# Distributed training with Horovod
This notebook shows how to train and host a Keras Sequential model on SageMaker. The model used for this notebook is a simple deep CNN that was extracted from [the Keras examples](https://github.com/keras-team/keras/blob/master/examples/cifar10_cnn.py).

## The dataset
The [CIFAR-10 dataset](https://www.cs.toronto.edu/~kriz/cifar.html) is one of the most popular machine learning datasets. It consists of 60,000 32x32 images belonging to 10 different classes (6,000 images per class). Here are the classes in the dataset, as well as 10 random images from each:

![cifar10](https://maet3608.github.io/nuts-ml/_images/cifar10.png)

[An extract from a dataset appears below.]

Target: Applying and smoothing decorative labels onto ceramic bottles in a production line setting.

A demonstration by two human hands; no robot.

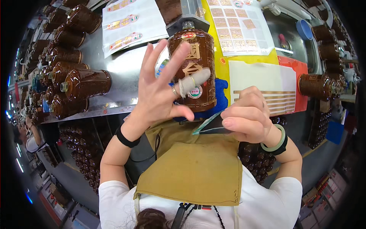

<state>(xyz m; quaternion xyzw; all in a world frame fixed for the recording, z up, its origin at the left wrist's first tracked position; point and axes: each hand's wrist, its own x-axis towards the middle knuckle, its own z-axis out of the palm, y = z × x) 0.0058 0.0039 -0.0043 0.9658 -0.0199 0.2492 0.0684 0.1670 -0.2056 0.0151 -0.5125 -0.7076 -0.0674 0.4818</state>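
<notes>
A large brown glass bottle (198, 53) with gold lettering and a round sticker lies on a blue padded rest (221, 91), its neck pointing away from me. My left hand (160, 87) is spread over the bottle's left side, with a whitish wrap round one finger; whether it touches the glass I cannot tell. In my right hand (248, 114), fingers closed, is a flat, dark, pointed piece with a pale green edge (211, 125), like a glass shard. Its tip points left, just below the bottle's base. My fingers hide its other end.
Several brown bottles (87, 82) stand on the left of the metal table (126, 70). Sticker sheets lie at the far left (133, 23) and far right (263, 42). Beside my right hand is a gold-striped sheet (263, 76) on a red board (301, 72). A blue bowl (304, 29) sits beyond.
</notes>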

In this tutorial, we will train a deep CNN to recognize these images.

## Set up the environment

In [None]:
import os
import sagemaker
from sagemaker import get_execution_role

sagemaker_session = sagemaker.Session()

role = get_execution_role()

In [None]:
bucket = '<BUCKET NAME>'
prefix = 'sagemaker/script-mode-distributed'

## Download the CIFAR-10 dataset
Downloading the test and training data takes around 5 minutes.

In [None]:
#!pip install wget
# import wget # for TF2

In [None]:
!python generate_cifar10_tfrecords_v2.py --data-dir data/

### Uploading the data to s3

In [None]:
dataset_location = sagemaker_session.upload_data(bucket=bucket, path='data', key_prefix=prefix)
display(dataset_location)

### Configuring metrics from the job logs
SageMaker can get training metrics directly from the logs and send them to CloudWatch metrics.

In [None]:
keras_metric_definition = [
    {'Name': 'train:loss', 'Regex': '.*loss: ([0-9\\.]+) - acc: [0-9\\.]+.*'},
    {'Name': 'train:accuracy', 'Regex': '.*loss: [0-9\\.]+ - acc: ([0-9\\.]+).*'},
    {'Name': 'validation:accuracy', 'Regex': '.*step - loss: [0-9\\.]+ - acc: [0-9\\.]+ - val_loss: [0-9\\.]+ - val_acc: ([0-9\\.]+).*'},
    {'Name': 'validation:loss', 'Regex': '.*step - loss: [0-9\\.]+ - acc: [0-9\\.]+ - val_loss: ([0-9\\.]+) - val_acc: [0-9\\.]+.*'},
    {'Name': 'sec/steps', 'Regex': '.* - \d+s (\d+)[mu]s/step - loss: [0-9\\.]+ - acc: [0-9\\.]+ - val_loss: [0-9\\.]+ - val_acc: [0-9\\.]+'}
]

### Train image classification based on the cifar10 dataset

In [None]:
hyperparameters = {'epochs': 10, 'batch-size' : 256}

## Distributed training with horovod
Horovod is a distributed training framework based on MPI. Horovod is only available with TensorFlow version 1.12 or newer. You can find more details at Horovod README.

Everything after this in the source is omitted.